Monday, September 28, 2009

As These Things Go: Persephone (as a housewife of the 1950s)

This wasn’t what I asked for. I mean, of course it wasn’t. They call what happened to me a rape. I don’t know if I would go that far with it—he never tried to force himself upon me. There was hardly time, anyway. He begged for me to love him and made me stand at his side, but sex was for naught. And for the better. My cries would have matched those of the dead and their grieving kin who still lived above. So long as things were as they were I stayed quiet and kept my sorrow within.

This didn’t keep it private, of course.
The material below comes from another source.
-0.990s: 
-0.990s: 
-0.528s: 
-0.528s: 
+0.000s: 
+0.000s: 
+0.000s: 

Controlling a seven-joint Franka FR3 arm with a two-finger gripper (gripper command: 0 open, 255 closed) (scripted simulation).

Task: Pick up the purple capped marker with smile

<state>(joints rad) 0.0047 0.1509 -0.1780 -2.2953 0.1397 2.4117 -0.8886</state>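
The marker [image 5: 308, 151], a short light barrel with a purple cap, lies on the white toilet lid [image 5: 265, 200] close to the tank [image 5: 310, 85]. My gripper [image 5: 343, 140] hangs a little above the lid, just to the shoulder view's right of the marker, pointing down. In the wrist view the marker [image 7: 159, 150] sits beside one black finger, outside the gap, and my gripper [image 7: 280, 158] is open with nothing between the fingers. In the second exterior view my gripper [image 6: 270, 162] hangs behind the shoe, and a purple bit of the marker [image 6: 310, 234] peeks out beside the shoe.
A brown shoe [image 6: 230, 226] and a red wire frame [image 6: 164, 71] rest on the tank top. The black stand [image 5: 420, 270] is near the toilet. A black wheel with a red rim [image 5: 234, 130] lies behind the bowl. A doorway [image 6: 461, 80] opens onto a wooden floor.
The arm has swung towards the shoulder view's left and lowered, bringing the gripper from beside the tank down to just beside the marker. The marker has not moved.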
Without my mother and without the sunlight I quickly became pale and withered like the plants my mother was neglecting in my absence. I could only imagine her pain mirrored my own.

And then Zeus struck a deal. I could be freed. Of course, we knew that wouldn’t be the case. He wouldn’t let me go so easily, even at his brother’s will. So with one pomegranate seed he managed to keep his hold on me, even if only for a mere four months each year.

And that was nearly three thousand years ago.

Of course thing are different now. After all of that time, how could they not be? I think, though, that people don’t understand that. They’re still telling the stories from before, from when things were too new and too easy. They don’t seem to realize that the gods do change too.

He’s made things better, of course. He wears a suit now instead of those old robes and togas. It’s much easier for him to work like this. And he runs things more like a business. There is paper work and his demons get coffee breaks and vacation days and Cerberus has their own caretakers. Thing are going quite well for them.

And as for me…

I say that things change, and they do, but sometimes one would be surprised by how little it really is.

Oh, yes, I still have my eight months of what has been called freedom. And the four months that I am here—they’re certainly different. I would almost be inclined to say better.

The time I spend above hasn’t been so wonderful since he first took me away. While my mother and the world rejoice over my yearly return I can hardly match their bright joy. I only know that my time is limited—longer than that I spend below, but regardless, I will have to leave so soon. And more recently I’ve learned to appreciate, to sometimes even enjoy our time together.

After five hundred years I learned to tolerate him. I took better care of myself while I was below. I still hated it—I still do, over all, but it has gotten easier since.

After one thousand he came to me. We had spent every day of my imprisonment together of course but this was the first time he had expected me to behave as his wife. It began awfully and he is still violent with it. I have learned how not to resist him, though. And he is always gentle afterward and holds me lightly. Sometimes I feel as if he would never let go. Sometimes I feel as if I don’t want him too.

Only recently has he expected me to behave as I am made to daily. He assigned me keepers to assure I hold my place. I am meant to me his woman, his doll. Despite his not needing it I am to prepare meals and keep things clean. I have to anticipate and attend to his whims and smile while I do so.

I see these women when I am above. They seem happy with their men. And their men even seem to love them. But do they feel their women’s breaking hearts when they lie with them?

2 comments:

TKTC said...

I don't even remember how I first found and subscribed to this spot but this morning made me so incredibly happy that I did. This is beautiful. And sad.

And also just awesome for fellow mythology geek. Persephone as Betty Draper. Incredible.

Sophie said...

Oh gosh, thanks! I'm such a mythology geek too so writing this and doing all the research was such a blast. I'm glad you like it!